Your task is to restate the listing word for word without the pictures.
☆ ☆ ☆ ☆
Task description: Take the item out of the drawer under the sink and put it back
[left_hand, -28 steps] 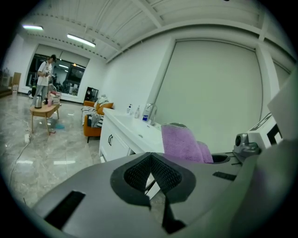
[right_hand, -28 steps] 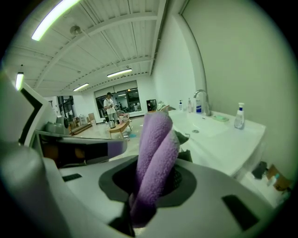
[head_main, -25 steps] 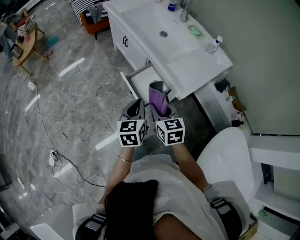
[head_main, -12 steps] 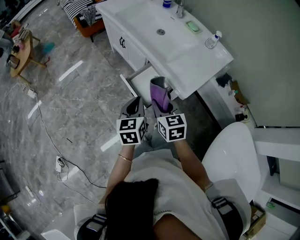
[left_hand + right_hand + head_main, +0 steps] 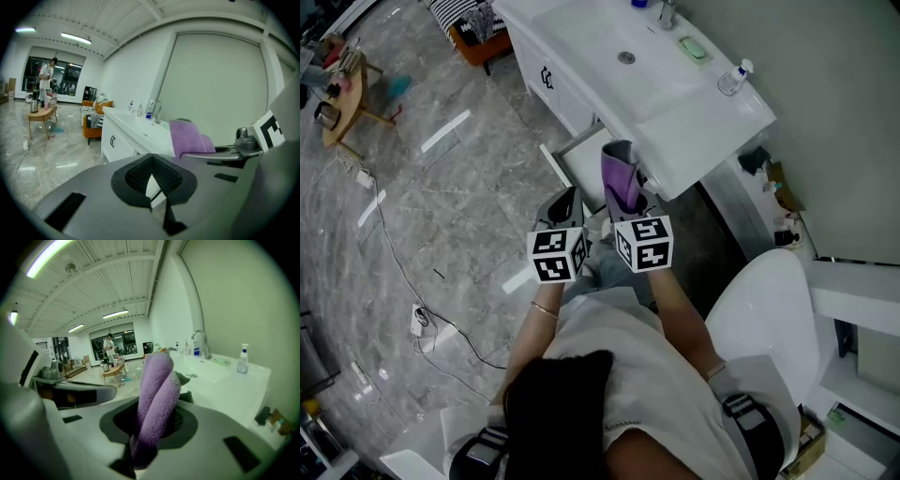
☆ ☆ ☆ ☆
→ Answer to this exercise
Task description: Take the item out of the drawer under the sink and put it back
[left_hand, -28 steps] 
[right_hand, -28 steps] 
[head_main, -25 steps] 
[head_main, -12 steps] 
[left_hand + right_hand + head_main, +0 steps] 

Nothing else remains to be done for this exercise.